● **DIRECTIONS**
The listing below must be copied exactly and in full.

● **DATA BELOW**
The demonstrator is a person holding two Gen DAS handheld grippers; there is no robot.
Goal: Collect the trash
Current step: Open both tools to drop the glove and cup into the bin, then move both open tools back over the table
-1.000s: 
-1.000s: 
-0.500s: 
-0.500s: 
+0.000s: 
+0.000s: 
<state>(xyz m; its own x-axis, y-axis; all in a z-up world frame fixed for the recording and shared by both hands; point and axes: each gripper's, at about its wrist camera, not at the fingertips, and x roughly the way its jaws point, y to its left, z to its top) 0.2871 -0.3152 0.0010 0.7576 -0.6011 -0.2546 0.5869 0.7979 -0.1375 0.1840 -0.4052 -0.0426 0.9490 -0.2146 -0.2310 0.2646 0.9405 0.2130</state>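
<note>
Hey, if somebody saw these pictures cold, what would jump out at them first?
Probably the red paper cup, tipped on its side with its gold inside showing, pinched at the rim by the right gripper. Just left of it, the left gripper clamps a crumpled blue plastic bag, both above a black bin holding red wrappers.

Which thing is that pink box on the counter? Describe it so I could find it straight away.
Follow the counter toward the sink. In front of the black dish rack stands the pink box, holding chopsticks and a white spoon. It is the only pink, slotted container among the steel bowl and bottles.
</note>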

● **SOLUTION**
The demonstrator is a person holding two Gen DAS handheld grippers; there is no robot.
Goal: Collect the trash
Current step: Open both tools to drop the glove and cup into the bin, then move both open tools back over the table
-1.000s: 
-1.000s: 
-0.500s: 
-0.500s: 
+0.000s: 
+0.000s: 
<state>(xyz m; its own x-axis, y-axis; all in a z-up world frame fixed for the recording and shared by both hands; point and axes: each gripper's, at about its wrist camera, not at the fingertips, and x roughly the way its jaws point, y to its left, z to its top) 0.2871 -0.3152 0.0010 0.7576 -0.6011 -0.2546 0.5869 0.7979 -0.1375 0.1840 -0.4052 -0.0426 0.9490 -0.2146 -0.2310 0.2646 0.9405 0.2130</state>
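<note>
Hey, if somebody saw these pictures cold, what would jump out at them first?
Probably the red paper cup, tipped on its side with its gold inside showing, pinched at the rim by the right gripper. Just left of it, the left gripper clamps a crumpled blue plastic bag, both above a black bin holding red wrappers.

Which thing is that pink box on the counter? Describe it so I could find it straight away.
Follow the counter toward the sink. In front of the black dish rack stands the pink box, holding chopsticks and a white spoon. It is the only pink, slotted container among the steel bowl and bottles.
</note>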

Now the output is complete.